After a month stuck in Chesapeake Bay, the container ship Ever Forward is back on the move, the US Coast Guard announced in a news release.
With the removal of hundreds of containers, the Ever Forward was freed on Sunday around 7 a.m. ET by two pulling barges and six tugboats. The team dredged 43 feet deep, amounting to 206,280 cubic yards of material, which was removed to Poplar Island “to offset erosion at the Paul S. Sarbanes Ecosystem Restoration project,” the release noted.
The Ever Forward will be towed to the Annapolis Anchorage Grounds for inspection, the news release said. There, it will reload the containers that were removed from its hull and continue its voyage to its next port of call, Norfolk, Virginia.
The fully loaded ship left Baltimore March 13 en route to Norfolk, strayed from the usual commercial shipping lanes and ran aground in shallow water.
The 1,095-foot Hong Kong-flagged container ship is operated by Evergreen Marine Corporation, also owners of the Ever Given, which became stuck in the Suez Canal last summer.
The Ever Forward’s 35-day-long salvage operation was undertaken by the Coast Guard, the Maryland Department of the Environment and the Evergreen Marine Corporation, as well as state and local responders.
“The vastness and complexity of this response were historic, as an incident like the Ever Forward grounding, in type and duration, is a rare occurrence,” said Capt.
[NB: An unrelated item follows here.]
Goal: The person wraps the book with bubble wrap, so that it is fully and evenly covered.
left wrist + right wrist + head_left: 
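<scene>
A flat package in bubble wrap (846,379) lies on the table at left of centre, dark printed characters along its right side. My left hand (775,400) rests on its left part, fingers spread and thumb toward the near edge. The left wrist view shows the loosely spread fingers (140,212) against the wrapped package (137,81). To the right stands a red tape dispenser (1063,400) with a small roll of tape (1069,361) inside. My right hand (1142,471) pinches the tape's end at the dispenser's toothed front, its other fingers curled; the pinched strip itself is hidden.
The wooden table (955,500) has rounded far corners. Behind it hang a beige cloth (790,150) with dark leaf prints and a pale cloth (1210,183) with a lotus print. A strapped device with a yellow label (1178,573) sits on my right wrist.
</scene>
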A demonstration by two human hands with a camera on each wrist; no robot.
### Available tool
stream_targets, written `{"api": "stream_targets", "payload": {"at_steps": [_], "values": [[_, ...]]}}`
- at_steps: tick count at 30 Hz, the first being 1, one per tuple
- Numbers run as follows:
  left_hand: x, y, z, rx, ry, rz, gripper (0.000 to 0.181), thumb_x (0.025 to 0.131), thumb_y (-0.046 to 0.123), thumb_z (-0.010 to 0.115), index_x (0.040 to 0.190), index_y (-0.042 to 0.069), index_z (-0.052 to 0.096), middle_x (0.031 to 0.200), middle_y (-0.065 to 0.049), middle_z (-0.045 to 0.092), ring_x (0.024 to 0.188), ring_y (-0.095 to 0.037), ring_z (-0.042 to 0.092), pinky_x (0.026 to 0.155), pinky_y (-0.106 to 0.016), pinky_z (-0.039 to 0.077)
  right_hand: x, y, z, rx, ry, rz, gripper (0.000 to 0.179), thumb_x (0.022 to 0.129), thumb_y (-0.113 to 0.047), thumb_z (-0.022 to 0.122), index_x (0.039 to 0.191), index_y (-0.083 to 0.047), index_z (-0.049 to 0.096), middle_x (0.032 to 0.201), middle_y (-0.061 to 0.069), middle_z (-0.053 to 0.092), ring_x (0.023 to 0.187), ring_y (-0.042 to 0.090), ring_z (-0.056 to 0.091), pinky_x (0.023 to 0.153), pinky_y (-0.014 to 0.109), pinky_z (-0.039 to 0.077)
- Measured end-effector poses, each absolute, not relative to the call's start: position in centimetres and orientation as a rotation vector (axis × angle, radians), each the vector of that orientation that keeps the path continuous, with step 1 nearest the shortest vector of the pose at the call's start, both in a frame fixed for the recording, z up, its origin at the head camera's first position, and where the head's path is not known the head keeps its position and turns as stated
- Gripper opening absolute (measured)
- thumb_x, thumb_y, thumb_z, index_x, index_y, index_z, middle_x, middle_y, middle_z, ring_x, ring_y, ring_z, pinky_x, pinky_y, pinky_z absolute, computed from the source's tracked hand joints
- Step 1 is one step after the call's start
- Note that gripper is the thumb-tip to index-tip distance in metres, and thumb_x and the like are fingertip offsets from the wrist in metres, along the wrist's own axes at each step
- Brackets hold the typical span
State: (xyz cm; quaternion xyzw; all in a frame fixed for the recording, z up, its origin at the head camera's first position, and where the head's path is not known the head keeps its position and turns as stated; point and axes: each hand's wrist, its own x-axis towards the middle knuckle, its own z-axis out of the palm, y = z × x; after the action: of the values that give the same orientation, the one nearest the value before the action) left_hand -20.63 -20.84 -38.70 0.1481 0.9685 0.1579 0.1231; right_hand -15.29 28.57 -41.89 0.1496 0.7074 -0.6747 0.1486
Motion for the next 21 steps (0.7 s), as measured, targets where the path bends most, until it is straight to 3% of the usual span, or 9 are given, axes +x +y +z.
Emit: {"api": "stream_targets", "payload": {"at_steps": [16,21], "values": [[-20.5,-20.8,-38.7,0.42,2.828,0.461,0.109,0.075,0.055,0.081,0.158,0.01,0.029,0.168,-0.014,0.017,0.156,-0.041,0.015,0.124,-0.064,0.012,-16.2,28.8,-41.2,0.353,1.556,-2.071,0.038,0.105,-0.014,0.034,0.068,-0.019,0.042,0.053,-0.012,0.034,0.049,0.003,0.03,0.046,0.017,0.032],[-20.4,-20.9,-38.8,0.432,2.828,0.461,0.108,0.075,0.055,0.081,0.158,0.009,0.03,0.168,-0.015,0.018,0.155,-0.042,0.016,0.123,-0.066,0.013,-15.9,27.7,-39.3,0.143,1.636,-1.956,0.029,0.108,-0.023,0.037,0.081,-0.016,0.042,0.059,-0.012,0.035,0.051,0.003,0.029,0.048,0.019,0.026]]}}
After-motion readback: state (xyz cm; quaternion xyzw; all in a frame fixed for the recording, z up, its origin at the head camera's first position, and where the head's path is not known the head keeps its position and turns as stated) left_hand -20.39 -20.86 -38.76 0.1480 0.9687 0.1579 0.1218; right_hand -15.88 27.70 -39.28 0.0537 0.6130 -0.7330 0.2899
David O’Connell, commander of Coast Guard Sector Maryland-National Capital Region. “It was the collaboration of each responding agency, Evergreen Marine Corporation, and dedicated responders that resulted in the successful refloating of Ever Forward while ensuring the safety of the public and response personnel, mitigating pollution potential, and minimizing economic impacts.”
Amid operations, steps were taken to protect the environment, the release emphasized, including by regularly monitoring the ship’s fuel tanks and prestaging equipment – including the containment boom – for rapid deployment in the event of a fuel release.
Donjon-SMIT, the company in charge of dredging material, was also issued a license by the state of Maryland to “assess the dredge and vessel grounding area for impacts to a natural oyster bar in the area, provide a report to the Maryland Department of the Environment after the vessel’s removal and then develop a plan for any mitigation determined to be required for impacts to that oyster bar,” the release showed.